Use these settings to enable wireless protection, to set notification time-out, and to configure a RADIUS server for enterprise authentication.
Network zones that permit access point connectivity. You can deploy access points on the specified zones.
The time, in minutes, between when an access point goes offline and when the firewall sends a time-out notification. After the specified time, the access point will be considered inactive.
RADIUS server to use for enterprise authentication. Access points communicate with the firewall, not the RADIUS server, for authentication. Port 414 is used for RADIUS communication between the firewall and access points. Access points send accounting information on port 417 to the firewall. The firewall then forwards the information on the configured accounting port 1813 to the RADIUS server. Interim accounting updates are not supported. Accounting Request or Accounting Response contains accounting-related information. It is separate from access request, response, or challenge.
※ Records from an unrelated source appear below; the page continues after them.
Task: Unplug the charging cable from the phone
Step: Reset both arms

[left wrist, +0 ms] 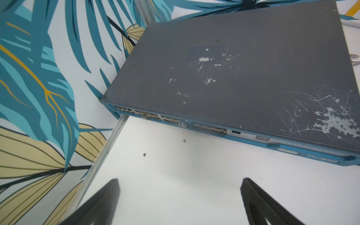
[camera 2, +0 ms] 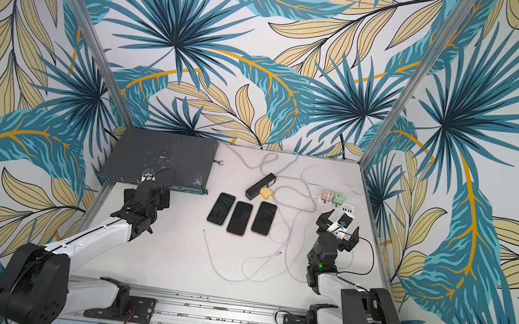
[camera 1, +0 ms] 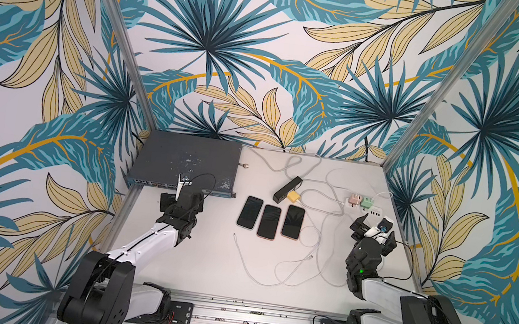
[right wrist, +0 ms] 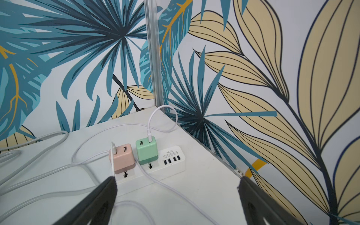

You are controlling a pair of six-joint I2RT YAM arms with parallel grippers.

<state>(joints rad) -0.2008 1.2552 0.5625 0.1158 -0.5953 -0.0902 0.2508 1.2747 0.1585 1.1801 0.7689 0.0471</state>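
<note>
Left claw point(left wrist: 180, 184): spread wide, empty, over the surface point(left wrist: 194, 171) in front of the network switch point(left wrist: 233, 78).
Right claw point(right wrist: 177, 182): spread wide, empty, near the power strip point(right wrist: 175, 161).
Phones point(camera 1: 269, 222): three side by side, mid-surface, between the arms.
Charging cables point(camera 1: 311, 257): looped beside the phones; whether any is plugged in cannot be told.

I see a white table point(camera 1: 205, 264). A dark grey switch point(camera 1: 184, 160) lies flat in its far left corner. Near the middle, three phones point(camera 1: 269, 222) lie screen up, side by side in a row. Just behind them sit a black box point(camera 1: 287, 190) and a yellow charger point(camera 1: 293, 196), touching. A white power strip point(camera 1: 374, 213) lies by the right edge. Pale cables point(camera 1: 263, 284) loop loosely across the right half, two ends lying free.
</note>
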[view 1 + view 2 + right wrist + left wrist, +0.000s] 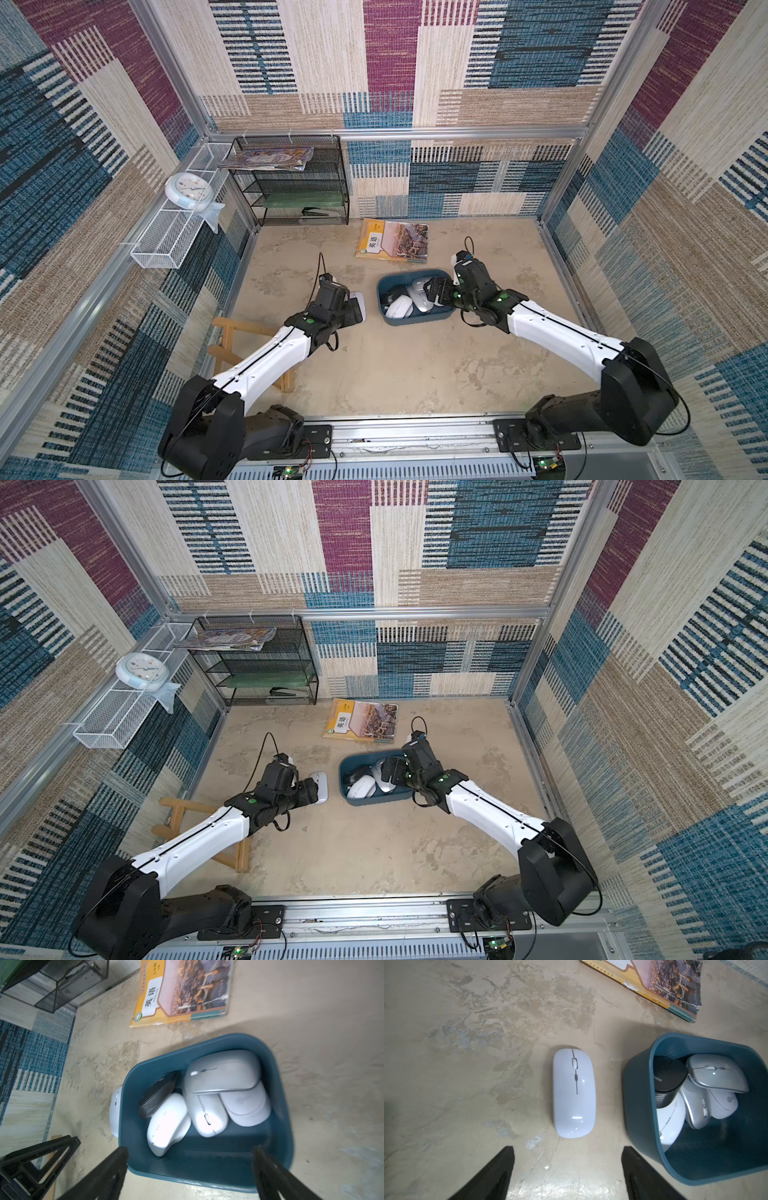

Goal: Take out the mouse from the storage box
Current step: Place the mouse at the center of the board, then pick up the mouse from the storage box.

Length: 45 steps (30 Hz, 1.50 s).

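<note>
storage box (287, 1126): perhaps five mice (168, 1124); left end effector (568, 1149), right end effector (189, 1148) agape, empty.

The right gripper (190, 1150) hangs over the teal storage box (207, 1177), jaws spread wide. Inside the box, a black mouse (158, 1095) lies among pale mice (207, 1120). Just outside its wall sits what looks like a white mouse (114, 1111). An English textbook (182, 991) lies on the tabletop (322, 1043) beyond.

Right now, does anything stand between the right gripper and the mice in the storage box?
Nothing visible does. The right gripper hangs open above the storage box, and the silver mouse lies uncovered on top of the pile inside.
</note>
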### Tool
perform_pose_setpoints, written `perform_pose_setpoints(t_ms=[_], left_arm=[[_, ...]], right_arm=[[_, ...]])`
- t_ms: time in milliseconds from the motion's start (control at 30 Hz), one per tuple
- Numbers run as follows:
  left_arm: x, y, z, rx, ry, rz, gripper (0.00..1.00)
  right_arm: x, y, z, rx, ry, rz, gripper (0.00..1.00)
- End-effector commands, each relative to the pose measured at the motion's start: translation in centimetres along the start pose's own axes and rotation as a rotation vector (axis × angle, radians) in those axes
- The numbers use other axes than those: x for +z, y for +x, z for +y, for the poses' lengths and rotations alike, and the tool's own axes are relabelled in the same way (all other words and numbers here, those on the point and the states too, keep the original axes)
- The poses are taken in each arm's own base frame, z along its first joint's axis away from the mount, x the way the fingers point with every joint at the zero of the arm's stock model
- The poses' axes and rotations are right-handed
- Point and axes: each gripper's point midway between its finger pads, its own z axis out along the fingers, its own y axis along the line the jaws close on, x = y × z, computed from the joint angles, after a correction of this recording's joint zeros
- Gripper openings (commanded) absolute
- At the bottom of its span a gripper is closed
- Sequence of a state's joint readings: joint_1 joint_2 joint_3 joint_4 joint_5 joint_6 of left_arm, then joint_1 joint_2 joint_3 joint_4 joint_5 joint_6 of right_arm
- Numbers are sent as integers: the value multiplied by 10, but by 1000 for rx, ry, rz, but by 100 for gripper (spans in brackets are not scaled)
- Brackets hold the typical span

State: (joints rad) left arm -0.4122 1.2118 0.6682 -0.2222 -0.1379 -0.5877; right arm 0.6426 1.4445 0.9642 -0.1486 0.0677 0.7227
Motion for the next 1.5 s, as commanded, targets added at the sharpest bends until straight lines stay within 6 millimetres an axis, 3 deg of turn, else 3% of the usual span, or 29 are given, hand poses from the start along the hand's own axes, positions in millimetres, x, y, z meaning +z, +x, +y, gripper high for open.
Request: perform_pose_setpoints(t_ms=[0, 233, 500, 933, 1467], left_arm=[[-5, -7, 9, 20, -25, -86, 86], [-27, -22, 6, -4, 29, -198, 90], [-39, -26, 4, -7, 50, -217, 91], [-37, -25, -4, -1, 83, -200, 91], [-32, -24, -3, 6, 70, -191, 92]], right_arm=[[19, 4, 20, 51, -12, 28, 95], [71, 27, 51, 45, 9, 138, 92], [99, 37, 51, 74, 51, 173, 85], [129, 53, 45, 118, 102, 238, 72], [149, 54, 51, 98, 80, 251, 54]])
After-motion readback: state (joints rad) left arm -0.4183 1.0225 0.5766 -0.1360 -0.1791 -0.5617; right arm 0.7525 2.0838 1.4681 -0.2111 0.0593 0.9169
You must set up the wireless network with 802.1x authentication.
You must enable accounting for your RADIUS server. RADIUS accounting is supported on all APX access points and the following earlier AP models, AP15, AP15C, AP55, AP55C, AP100, AP100C, AP100X, and Wi-Fi enabled devices.
You must add a network address translation policy for the access point networks when the RADIUS server is connected to the firewall through an IPsec tunnel. This replaces the source address with the IP address of the firewall that is used to reach the RADIUS server. This is configured from the shell, see knowledge base article 122999.
Secondary RADIUS server
A backup RADIUS server for enterprise authentication when the firewall can’t access the primary RADIUS server.
Sophos APX series, AP10, AP30, AP50, and Wi-Fi enabled devices can access only the primary RADIUS server.